▸ **EXERCISE**
Please repeat the whole listing exactly, but leave out any picture it holds.
### AVAILABLE DATA ###
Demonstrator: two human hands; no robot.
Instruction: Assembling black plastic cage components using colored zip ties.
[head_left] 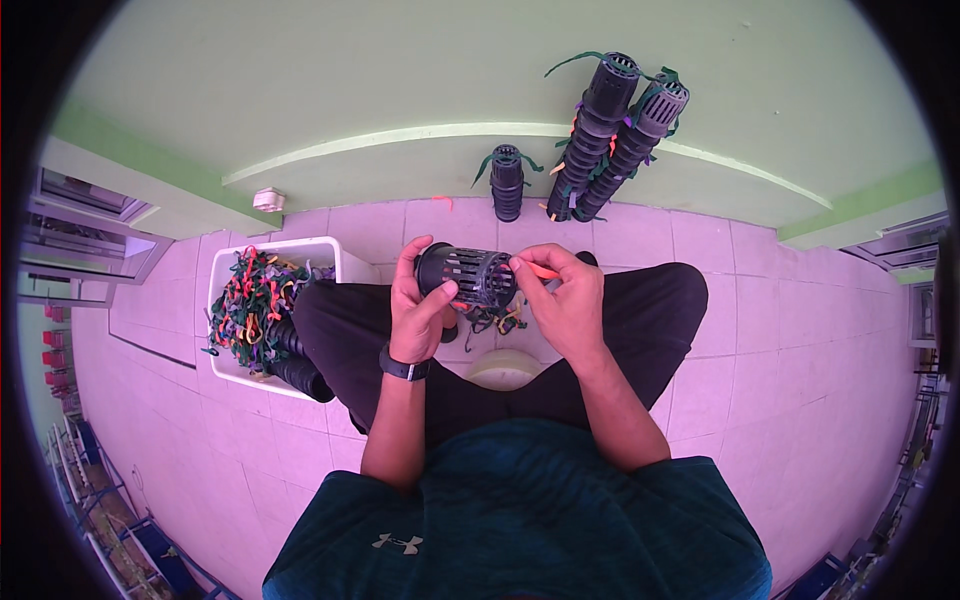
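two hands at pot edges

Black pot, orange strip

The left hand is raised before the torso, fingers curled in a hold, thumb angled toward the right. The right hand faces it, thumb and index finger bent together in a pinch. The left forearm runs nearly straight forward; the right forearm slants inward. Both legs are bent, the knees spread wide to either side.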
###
▸ **WRITTEN SOLUTION**
Demonstrator: two human hands; no robot.
Instruction: Assembling black plastic cage components using colored zip ties.
[head_left] 
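two hands at pot edges

Black pot, orange strip

The left hand is raised before the torso, fingers curled in a hold, thumb angled toward the right. The right hand faces it, thumb and index finger bent together in a pinch. The left forearm runs nearly straight forward; the right forearm slants inward. Both legs are bent, the knees spread wide to either side.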

What this exercise required is now done.